> **Task statement**: Please count the lines in the data below that mention the word "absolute", then give only the total.

> **Input records**:
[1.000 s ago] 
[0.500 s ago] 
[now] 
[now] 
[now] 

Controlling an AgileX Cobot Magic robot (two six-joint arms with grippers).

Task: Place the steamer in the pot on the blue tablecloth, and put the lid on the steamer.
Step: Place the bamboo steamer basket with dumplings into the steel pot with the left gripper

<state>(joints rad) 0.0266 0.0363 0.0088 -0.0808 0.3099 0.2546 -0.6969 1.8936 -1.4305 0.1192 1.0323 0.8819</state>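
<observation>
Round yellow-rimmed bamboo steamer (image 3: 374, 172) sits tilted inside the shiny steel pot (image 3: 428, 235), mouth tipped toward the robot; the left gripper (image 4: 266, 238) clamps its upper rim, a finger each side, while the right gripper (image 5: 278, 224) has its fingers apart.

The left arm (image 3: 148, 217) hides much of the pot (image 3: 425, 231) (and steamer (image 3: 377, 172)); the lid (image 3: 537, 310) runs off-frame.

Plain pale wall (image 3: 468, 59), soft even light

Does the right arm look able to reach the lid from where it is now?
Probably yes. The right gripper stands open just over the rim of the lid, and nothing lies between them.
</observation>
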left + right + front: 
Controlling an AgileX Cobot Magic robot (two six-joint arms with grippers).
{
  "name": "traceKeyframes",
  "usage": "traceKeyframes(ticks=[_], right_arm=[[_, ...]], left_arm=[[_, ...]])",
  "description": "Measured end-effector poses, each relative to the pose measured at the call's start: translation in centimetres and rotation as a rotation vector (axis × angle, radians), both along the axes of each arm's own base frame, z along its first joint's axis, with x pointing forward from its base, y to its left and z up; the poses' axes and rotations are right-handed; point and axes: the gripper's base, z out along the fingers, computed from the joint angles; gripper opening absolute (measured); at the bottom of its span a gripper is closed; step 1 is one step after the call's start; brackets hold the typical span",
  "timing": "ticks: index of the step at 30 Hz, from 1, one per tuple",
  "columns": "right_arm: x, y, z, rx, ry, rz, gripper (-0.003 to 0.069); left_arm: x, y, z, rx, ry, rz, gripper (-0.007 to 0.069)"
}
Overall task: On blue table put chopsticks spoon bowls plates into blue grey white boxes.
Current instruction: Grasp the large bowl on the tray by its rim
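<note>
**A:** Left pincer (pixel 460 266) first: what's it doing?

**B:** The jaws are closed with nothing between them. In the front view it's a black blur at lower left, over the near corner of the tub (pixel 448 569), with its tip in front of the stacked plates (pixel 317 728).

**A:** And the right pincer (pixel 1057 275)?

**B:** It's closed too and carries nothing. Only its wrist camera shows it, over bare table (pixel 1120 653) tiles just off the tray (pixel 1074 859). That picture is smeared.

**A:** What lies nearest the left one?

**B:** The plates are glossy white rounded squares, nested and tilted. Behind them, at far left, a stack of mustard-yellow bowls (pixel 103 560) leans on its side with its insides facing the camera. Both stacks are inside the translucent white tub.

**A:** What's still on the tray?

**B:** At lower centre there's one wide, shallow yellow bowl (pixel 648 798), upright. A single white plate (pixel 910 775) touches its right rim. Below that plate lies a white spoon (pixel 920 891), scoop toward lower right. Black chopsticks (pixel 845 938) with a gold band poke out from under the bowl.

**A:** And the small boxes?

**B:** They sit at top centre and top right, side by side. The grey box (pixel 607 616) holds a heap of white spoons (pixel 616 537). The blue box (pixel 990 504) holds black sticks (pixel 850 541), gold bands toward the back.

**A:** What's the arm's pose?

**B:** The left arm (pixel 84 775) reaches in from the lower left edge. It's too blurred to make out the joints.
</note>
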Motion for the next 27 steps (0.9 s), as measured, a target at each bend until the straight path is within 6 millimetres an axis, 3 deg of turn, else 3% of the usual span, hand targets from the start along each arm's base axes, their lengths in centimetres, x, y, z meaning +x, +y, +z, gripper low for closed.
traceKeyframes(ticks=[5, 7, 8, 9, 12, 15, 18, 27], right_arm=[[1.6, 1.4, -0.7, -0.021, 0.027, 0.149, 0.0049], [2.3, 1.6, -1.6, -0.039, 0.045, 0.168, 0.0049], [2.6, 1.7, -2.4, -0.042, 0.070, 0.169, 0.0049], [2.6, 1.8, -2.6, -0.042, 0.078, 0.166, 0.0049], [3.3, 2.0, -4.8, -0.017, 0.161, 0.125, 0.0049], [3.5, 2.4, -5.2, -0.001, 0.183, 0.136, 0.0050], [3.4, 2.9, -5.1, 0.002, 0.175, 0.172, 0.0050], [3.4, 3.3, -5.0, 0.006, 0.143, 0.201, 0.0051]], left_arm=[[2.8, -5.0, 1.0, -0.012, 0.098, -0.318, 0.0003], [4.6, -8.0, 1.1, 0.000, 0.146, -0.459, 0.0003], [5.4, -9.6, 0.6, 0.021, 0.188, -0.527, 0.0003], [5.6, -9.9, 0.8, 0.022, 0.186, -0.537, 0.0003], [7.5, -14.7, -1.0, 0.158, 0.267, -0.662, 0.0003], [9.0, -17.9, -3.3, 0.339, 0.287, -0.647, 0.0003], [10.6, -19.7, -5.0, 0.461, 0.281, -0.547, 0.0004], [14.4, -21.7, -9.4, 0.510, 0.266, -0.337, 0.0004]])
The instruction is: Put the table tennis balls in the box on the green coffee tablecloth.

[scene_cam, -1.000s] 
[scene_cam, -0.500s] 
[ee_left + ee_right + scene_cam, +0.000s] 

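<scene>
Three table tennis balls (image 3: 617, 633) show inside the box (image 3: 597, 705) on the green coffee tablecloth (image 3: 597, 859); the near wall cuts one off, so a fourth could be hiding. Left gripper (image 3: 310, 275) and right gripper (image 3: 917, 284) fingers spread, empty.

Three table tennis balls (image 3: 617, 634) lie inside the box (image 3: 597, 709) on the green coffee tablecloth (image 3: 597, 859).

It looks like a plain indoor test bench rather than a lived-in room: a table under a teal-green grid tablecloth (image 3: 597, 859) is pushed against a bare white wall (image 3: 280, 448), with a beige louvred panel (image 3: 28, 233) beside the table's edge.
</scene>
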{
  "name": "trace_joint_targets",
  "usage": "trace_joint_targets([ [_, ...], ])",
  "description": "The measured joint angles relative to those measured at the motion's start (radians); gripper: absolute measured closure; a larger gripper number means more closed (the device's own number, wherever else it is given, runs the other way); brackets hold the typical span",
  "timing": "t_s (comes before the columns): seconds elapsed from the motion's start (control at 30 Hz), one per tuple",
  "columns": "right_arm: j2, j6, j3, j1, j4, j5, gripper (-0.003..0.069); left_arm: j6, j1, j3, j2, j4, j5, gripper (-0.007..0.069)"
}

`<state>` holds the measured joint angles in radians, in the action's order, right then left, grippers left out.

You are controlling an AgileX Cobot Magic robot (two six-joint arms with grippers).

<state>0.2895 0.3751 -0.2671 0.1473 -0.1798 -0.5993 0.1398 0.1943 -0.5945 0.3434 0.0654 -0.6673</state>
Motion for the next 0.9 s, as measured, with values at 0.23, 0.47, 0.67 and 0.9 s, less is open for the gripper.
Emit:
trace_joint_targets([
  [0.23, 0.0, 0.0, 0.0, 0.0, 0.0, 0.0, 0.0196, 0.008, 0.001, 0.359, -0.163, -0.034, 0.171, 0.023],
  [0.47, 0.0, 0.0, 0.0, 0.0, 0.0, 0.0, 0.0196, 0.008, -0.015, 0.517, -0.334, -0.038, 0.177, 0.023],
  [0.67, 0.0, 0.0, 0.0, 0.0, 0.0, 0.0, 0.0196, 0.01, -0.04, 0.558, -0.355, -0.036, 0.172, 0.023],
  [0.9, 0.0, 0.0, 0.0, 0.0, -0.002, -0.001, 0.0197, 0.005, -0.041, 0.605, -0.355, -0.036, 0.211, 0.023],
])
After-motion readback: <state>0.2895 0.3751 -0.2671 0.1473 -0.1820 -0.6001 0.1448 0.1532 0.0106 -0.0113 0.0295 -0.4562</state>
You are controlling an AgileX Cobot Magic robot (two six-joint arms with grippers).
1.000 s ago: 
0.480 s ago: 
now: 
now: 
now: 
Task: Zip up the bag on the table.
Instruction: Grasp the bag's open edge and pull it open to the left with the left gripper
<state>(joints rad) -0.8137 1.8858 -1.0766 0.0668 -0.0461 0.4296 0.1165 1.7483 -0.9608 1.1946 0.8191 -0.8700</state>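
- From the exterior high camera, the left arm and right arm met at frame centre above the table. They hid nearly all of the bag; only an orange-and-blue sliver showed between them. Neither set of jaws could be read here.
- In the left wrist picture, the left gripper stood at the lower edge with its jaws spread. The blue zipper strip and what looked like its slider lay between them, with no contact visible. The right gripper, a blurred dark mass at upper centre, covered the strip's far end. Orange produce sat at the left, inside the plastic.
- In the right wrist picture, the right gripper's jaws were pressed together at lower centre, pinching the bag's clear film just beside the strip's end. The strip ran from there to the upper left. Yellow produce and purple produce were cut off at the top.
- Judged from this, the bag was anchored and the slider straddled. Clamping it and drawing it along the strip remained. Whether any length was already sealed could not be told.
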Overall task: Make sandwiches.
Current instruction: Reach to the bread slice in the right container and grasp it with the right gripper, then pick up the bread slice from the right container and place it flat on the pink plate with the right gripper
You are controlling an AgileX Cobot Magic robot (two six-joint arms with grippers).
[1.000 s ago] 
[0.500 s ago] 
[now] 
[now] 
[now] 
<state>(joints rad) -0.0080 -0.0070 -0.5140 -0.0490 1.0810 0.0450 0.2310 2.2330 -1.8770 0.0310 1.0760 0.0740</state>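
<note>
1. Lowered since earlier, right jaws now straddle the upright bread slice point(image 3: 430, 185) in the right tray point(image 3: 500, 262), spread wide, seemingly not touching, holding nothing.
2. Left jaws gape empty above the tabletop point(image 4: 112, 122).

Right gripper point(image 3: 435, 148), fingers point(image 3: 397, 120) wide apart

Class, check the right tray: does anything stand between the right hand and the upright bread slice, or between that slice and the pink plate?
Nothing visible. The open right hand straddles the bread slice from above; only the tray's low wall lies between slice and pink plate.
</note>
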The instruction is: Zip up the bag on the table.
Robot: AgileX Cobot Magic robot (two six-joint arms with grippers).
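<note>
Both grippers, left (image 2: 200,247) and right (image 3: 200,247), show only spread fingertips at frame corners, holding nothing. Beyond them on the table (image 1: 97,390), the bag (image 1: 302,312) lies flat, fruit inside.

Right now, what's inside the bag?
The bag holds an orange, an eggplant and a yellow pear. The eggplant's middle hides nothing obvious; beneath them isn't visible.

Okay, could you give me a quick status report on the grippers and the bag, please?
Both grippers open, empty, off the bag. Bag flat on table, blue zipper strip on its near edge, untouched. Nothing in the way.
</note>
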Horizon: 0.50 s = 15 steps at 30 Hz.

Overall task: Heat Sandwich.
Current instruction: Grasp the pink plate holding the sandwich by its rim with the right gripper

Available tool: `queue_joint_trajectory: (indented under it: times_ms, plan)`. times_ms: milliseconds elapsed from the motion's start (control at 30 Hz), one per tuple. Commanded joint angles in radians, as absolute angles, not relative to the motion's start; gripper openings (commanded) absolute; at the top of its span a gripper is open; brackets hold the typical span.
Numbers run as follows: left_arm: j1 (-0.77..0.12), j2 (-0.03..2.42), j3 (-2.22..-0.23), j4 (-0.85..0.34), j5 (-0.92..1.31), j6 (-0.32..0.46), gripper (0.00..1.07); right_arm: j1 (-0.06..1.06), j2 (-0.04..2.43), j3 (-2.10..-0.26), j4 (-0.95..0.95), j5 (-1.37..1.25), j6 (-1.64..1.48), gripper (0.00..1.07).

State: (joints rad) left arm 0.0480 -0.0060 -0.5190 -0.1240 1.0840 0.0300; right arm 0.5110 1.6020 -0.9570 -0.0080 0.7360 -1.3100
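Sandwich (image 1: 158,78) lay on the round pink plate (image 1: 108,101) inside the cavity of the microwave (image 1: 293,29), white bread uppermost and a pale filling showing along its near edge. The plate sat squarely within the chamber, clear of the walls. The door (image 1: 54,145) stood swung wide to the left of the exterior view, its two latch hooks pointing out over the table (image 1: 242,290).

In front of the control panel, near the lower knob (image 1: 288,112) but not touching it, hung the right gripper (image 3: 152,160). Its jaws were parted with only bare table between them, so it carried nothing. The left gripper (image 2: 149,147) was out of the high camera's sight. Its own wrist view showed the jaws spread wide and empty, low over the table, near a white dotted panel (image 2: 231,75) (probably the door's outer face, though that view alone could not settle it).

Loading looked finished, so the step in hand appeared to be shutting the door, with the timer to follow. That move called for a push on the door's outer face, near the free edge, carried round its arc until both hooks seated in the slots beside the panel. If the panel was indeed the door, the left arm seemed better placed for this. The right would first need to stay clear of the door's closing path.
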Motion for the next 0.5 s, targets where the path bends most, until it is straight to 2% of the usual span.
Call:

> **Written answer**: 3